Il n'a pas tué le mari de Marisa sans raison.
Il ne veut pas me forcer à l'épouser.
Il me laisse aller dans le jardin et dans la bibliothèque.
Il n'a pas l'air d'être le monstre que j'ai dépeins, et cette idée m'énerve.

Je mets un pied dehors, et toujours rien. Pas un bruit. Le manoir a l'air vide comme l'air.

Je marche à pas de chat, essayant de ne pas attirer l'attention de qui que ce soit, en face, il y a la forêt qui s'étend à perte de vue, le chemin de gravier part sur la gauche et disparaît derrière un portail bleu en métal macif avec un M forgé au-dessus, puis sur la droite, il y a une grande plaine qui monte si haut que le soleil disparaît derrière elle.

Je m'y aventure, montant jusqu'a ce que mes genoux me fassent mal et que ma respiration devienne plus rapide, je prends assez de hauteur pour voir le manoir de haut.
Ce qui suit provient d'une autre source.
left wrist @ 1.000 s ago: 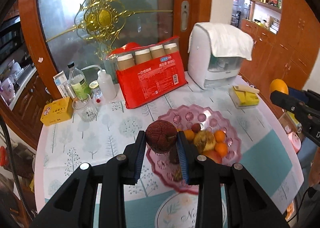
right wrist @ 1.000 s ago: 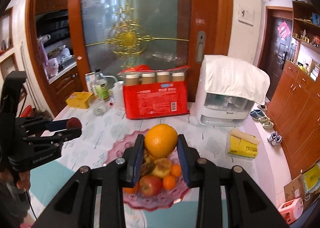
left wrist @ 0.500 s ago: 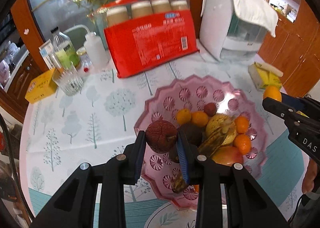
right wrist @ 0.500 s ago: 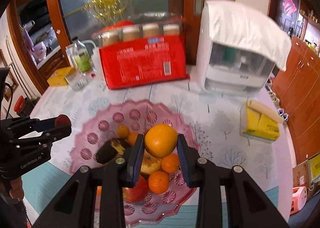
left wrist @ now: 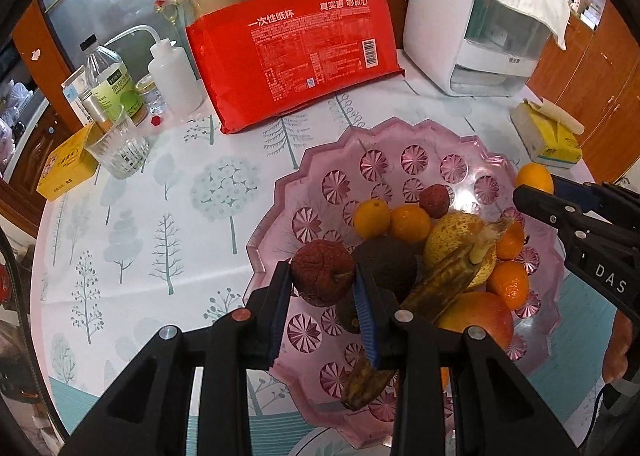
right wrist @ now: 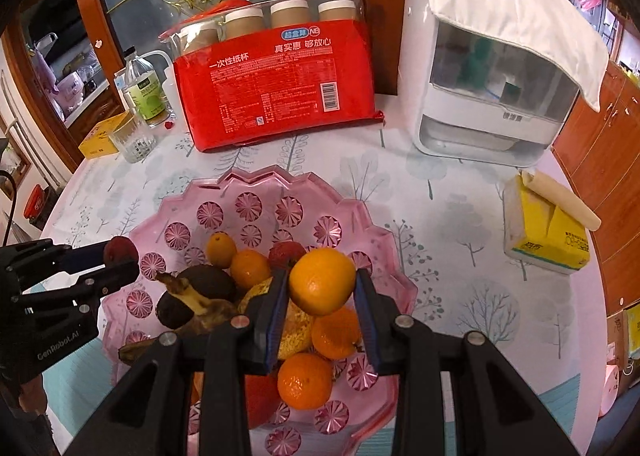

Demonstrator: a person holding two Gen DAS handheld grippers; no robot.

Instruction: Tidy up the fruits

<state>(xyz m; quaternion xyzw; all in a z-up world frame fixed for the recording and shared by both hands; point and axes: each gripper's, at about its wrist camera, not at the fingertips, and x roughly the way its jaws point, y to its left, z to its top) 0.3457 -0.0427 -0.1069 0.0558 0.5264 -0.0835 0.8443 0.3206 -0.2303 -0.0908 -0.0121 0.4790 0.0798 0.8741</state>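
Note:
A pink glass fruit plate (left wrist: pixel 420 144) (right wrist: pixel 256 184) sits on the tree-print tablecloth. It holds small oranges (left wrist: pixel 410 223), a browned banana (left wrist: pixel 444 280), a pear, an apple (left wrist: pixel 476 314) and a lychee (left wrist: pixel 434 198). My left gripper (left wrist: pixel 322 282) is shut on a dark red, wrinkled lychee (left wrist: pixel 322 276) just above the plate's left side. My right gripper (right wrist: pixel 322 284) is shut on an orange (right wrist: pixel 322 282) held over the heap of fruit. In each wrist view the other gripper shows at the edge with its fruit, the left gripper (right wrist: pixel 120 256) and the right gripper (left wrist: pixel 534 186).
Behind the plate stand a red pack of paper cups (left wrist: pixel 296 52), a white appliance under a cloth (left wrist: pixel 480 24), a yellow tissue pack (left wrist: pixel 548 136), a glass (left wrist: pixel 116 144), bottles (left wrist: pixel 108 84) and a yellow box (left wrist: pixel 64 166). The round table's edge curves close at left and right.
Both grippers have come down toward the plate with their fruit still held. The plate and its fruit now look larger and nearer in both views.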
Il est encore plus imposant que ce que j'imaginais, des grandes pierres grises comme mur, un toit en tuiles noir avec des sortes de donjons à certains endroits, le lierre a commencé a dévorer certaines façades, ce qui donne un charme légèrement abandonné, je crois que j'aime ce style gothique. Ce qui me frappe, c'est le non-entretien de toute la végétation autour, les sapins du côté opposé à la porte d'entrée sont presque brun, comme s'ils avaient trop pris le soleil. Les arbustes poussent avec une liberté débordante, ce qui me fait penser à un fouilli désordonné.

Ce manoir n'a pas eu de visiteurs depuis longtemps.

Très longtemps.
Que représente cet endroit pour Motesine ? Est-il à lui?

Je reporte mon attention aux fleurs à mes pieds, il y a des boutons-d'or, des marguerites et des pissenlits, j'en prends plusieurs de chaque et commence à façonner une couronne de fleurs. C'était quelque chose que j'aimais faire petite, mon père avait l'habitude que je lui en offre une, puis j'ai grandi et j'ai arrêté. Avec du recul, j'aurais dû continuer. Putain, j'aurais dû continuer chaque attention qui était devenue "une habitude". Parce que maintenant qu'il n'est plus là, ses habitudes sont la chose la plus précieuse qu'il me reste.